Facebook denies eavesdropping on users through smartphone mics
With your data being ever more important to big companies, it’s no surprise that fears run rife around the likes of Facebook listening to you through your phone’s mic.
But in a response to a tweet raising such concerns, Facebook’s vice president of advertising Rob Goldman completely denied that the social networking giant has and ever will use a smartphone’s microphone to snoop on users of Facebook’s mobile app to harvest information about their interests and fire targeted adverts at them.
I run ads product at Facebook. We don’t – and have never – used your microphone for ads. Just not true.
— Rob Goldman (@robjective) October 26, 2017
Tech conspiracy theories that Facebook has been listening out for key phrases in people’s conversations and then targeting adverts at them in the Facebook mobile app have been doing the rounds for some time.

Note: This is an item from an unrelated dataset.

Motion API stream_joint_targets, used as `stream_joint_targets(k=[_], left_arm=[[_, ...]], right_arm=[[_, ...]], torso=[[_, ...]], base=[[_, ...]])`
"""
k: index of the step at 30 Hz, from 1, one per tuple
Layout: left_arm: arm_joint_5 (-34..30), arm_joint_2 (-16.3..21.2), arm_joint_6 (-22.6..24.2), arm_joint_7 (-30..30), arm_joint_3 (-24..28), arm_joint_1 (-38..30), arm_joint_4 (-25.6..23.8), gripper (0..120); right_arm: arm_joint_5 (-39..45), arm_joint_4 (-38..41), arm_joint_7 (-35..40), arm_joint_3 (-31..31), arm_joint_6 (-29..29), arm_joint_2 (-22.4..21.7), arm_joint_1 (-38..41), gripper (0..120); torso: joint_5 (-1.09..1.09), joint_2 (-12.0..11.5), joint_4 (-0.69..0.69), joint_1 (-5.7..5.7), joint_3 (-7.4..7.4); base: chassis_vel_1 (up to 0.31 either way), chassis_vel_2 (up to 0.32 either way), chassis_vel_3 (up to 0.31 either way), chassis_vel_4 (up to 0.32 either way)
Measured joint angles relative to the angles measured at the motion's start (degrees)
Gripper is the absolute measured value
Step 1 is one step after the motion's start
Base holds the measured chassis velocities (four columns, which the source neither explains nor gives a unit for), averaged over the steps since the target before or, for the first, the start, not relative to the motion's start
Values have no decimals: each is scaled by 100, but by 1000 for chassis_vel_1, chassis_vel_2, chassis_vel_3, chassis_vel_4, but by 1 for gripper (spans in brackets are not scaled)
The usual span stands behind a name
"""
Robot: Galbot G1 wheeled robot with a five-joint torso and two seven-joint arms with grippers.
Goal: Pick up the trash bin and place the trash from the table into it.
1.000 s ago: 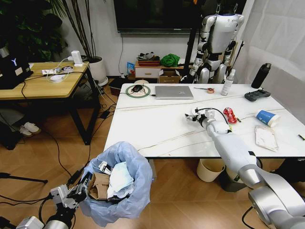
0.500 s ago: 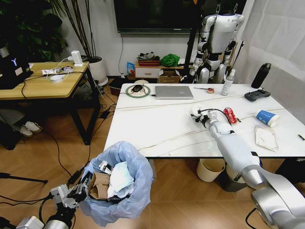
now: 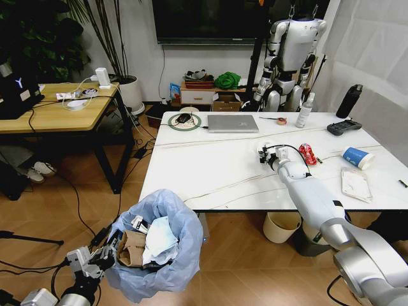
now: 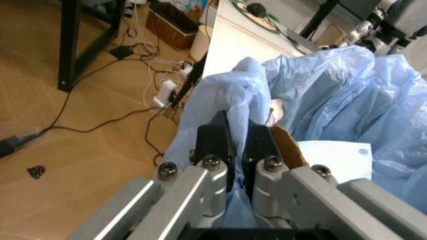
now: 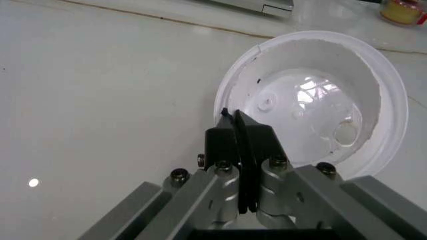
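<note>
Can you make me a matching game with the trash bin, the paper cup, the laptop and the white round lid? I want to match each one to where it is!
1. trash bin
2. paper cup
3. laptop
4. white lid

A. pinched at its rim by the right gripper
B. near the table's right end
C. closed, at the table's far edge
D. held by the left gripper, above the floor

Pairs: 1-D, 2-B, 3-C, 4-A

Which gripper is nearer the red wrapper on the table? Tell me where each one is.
Right. The right gripper is over the table, beside the red wrapper, pinching a white lid. The left gripper is down by the floor, clamped on the trash bin.
</note>
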Motion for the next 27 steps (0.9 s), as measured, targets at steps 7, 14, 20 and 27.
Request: stream_joint_targets(k=[7, 14, 20, 27], left_arm=[[-14, 29, 0, -2, 1, -22, 37, 0], [-22, 47, 29, -19, 22, -61, 47, 0], [-23, 45, 44, -32, 42, -93, 74, 0], [-15, 42, 51, -40, 58, -111, 132, 0]], right_arm=[[278, 708, 32, 18, -116, -279, -396, 0], [706, 1902, 130, 68, -384, -596, -938, 0], [1091, 3097, 246, 5, -624, -796, -1235, 0], [1441, 4074, 327, -316, -772, -816, -1364, 0]], torso=[[1, 0, -1, 0, 1], [2, 0, -1, 0, 1], [1, 0, -1, 0, 1], [0, 0, 0, 0, 1]], base=[[0, 0, 0, 0], [0, 0, 0, 0], [0, 0, 0, 0], [0, 0, 0, 0]])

While this may seem a little like something out of a dystopian sci-fi movie or Charlie Brooker’s Black Mirror series, the technology to do this does exist; the Google Assistant for instance listens out for key words to activate it and has natural language processing to make sense of what people are asking it to do.

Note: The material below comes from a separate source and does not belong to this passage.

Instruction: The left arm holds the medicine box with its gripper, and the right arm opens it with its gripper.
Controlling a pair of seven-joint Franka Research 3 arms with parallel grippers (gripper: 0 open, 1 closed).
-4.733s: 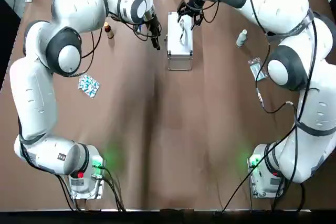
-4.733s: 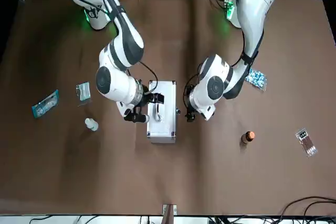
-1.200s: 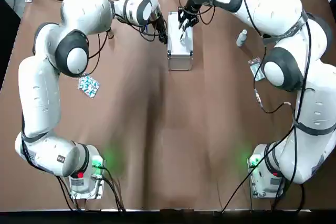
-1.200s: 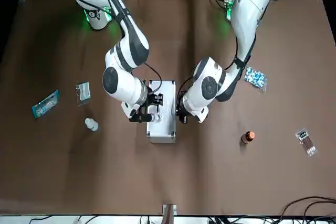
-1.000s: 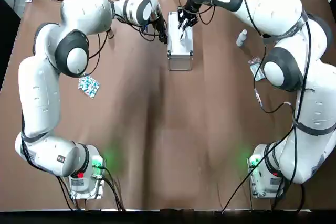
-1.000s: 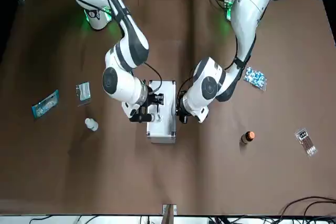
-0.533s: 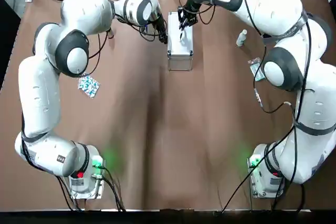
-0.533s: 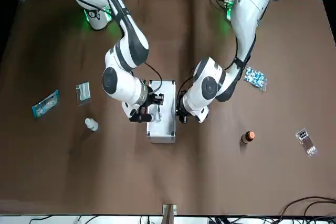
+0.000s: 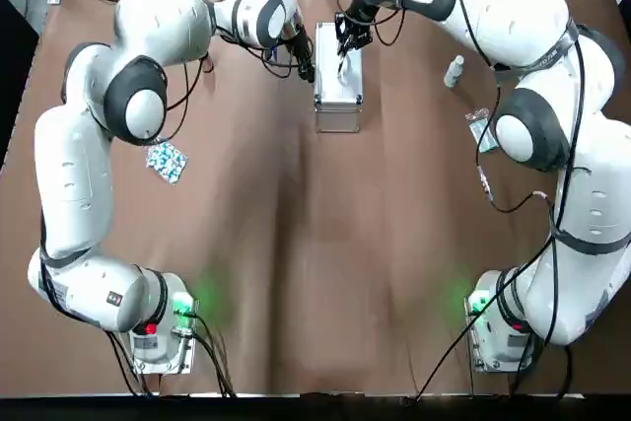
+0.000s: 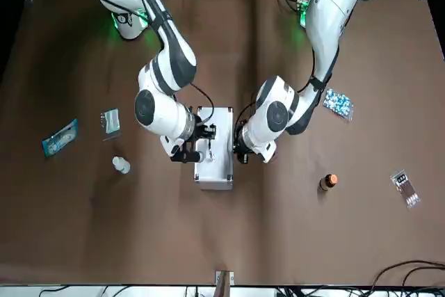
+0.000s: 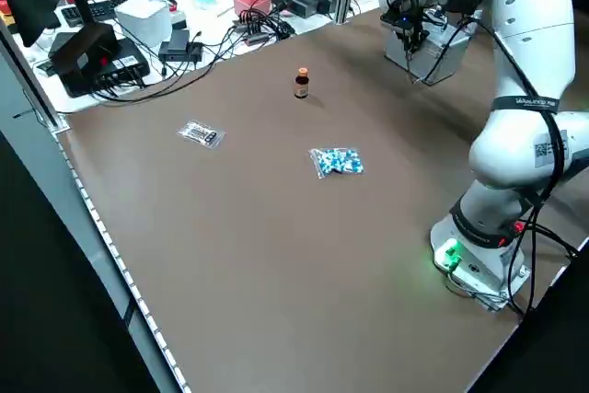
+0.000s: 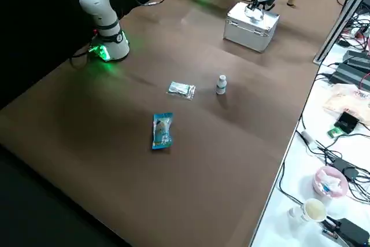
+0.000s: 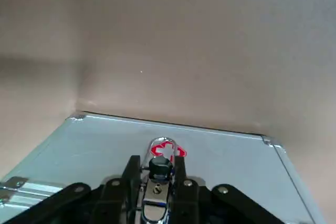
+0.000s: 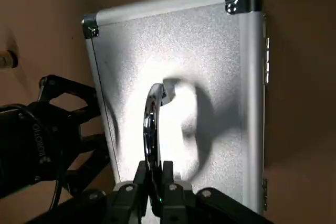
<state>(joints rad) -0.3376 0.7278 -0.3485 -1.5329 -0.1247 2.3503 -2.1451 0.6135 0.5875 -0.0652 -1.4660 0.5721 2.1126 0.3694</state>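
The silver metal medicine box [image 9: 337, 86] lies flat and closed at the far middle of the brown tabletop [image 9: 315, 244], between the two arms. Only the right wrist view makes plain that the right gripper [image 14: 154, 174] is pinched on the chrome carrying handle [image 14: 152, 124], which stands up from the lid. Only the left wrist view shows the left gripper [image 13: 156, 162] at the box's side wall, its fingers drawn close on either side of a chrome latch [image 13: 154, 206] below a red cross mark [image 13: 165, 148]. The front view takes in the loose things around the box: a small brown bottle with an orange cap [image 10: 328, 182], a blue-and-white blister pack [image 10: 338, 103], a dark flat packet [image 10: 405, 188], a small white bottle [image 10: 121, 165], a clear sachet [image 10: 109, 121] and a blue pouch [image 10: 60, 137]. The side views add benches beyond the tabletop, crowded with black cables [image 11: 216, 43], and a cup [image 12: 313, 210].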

So Facebook could easily have such a system that eavesdrops on conversations looking to sniff out phrases with mentions of products or consumer goods, especially if the app is granted permission to access the phone’s microphone or camera.
This would of course be a large breach of privacy unless Facebook made it abundantly clear that it’s using a phone’s mic for those purposes and to allow its mobile app users to opt out. But like any good conspiracy theory, if enough people give it notice or find nuggets of truth in it, then the theory starts to become fact in some people’s minds.